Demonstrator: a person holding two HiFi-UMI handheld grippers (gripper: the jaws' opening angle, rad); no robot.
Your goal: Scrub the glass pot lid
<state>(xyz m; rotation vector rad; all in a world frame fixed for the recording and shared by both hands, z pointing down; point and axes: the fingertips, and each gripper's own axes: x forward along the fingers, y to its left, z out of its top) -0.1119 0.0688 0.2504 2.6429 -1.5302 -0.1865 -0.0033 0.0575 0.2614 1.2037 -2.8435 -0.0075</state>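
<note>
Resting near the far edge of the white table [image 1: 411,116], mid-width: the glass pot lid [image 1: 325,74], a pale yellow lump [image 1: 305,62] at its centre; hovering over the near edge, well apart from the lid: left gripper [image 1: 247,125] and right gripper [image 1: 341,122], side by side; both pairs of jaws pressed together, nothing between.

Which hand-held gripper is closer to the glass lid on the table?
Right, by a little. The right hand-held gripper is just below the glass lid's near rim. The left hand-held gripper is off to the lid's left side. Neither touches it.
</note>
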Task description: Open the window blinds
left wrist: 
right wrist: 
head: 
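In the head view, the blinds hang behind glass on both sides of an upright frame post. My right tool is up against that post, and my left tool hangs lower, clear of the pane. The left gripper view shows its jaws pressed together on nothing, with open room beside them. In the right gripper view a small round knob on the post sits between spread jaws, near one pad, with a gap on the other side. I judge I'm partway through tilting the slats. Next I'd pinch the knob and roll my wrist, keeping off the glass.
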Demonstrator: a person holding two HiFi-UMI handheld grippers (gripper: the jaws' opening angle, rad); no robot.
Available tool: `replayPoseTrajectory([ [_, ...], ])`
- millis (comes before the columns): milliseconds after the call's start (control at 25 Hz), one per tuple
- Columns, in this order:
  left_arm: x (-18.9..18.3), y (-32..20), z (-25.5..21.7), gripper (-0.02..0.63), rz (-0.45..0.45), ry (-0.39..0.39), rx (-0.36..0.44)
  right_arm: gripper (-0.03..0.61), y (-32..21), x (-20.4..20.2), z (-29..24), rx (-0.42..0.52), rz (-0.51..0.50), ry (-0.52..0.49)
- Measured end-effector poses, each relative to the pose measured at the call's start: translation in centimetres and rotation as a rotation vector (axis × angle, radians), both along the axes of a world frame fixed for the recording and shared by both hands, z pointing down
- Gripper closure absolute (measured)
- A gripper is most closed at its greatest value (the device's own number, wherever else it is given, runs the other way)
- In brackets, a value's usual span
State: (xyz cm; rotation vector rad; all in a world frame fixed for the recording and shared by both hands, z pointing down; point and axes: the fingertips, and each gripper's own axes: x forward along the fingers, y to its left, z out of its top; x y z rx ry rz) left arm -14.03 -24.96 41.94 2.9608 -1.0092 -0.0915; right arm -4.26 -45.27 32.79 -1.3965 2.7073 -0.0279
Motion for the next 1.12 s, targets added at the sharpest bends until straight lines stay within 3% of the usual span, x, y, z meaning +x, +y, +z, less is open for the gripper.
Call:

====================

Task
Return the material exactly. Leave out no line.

Reply
Demonstrator: a person holding two HiFi-UMI handheld grippers (gripper: the jaws' opening angle, rad); no robot.
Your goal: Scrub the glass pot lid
<state>(xyz m; rotation vector rad; all in a world frame fixed for the recording and shared by both hands, z pointing down; point and axes: the fingertips, and each gripper's own axes: x forward along the fingers, y to its left, z out of its top) -0.1119 0.0688 0.2504 2.6429 -1.5302 -0.1865 -0.0033 0.0575 0.2614 1.2037 -2.8435 -0.0075</state>
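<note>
Resting near the far edge of the white table [image 1: 411,116], mid-width: the glass pot lid [image 1: 325,74], a pale yellow lump [image 1: 305,62] at its centre; hovering over the near edge, well apart from the lid: left gripper [image 1: 247,125] and right gripper [image 1: 341,122], side by side; both pairs of jaws pressed together, nothing between.

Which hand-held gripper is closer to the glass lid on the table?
Right, by a little. The right hand-held gripper is just below the glass lid's near rim. The left hand-held gripper is off to the lid's left side. Neither touches it.
</note>
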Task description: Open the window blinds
left wrist: 
right wrist: 
head: 
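In the head view, the blinds hang behind glass on both sides of an upright frame post. My right tool is up against that post, and my left tool hangs lower, clear of the pane. The left gripper view shows its jaws pressed together on nothing, with open room beside them. In the right gripper view a small round knob on the post sits between spread jaws, near one pad, with a gap on the other side. I judge I'm partway through tilting the slats. Next I'd pinch the knob and roll my wrist, keeping off the glass.
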Demonstrator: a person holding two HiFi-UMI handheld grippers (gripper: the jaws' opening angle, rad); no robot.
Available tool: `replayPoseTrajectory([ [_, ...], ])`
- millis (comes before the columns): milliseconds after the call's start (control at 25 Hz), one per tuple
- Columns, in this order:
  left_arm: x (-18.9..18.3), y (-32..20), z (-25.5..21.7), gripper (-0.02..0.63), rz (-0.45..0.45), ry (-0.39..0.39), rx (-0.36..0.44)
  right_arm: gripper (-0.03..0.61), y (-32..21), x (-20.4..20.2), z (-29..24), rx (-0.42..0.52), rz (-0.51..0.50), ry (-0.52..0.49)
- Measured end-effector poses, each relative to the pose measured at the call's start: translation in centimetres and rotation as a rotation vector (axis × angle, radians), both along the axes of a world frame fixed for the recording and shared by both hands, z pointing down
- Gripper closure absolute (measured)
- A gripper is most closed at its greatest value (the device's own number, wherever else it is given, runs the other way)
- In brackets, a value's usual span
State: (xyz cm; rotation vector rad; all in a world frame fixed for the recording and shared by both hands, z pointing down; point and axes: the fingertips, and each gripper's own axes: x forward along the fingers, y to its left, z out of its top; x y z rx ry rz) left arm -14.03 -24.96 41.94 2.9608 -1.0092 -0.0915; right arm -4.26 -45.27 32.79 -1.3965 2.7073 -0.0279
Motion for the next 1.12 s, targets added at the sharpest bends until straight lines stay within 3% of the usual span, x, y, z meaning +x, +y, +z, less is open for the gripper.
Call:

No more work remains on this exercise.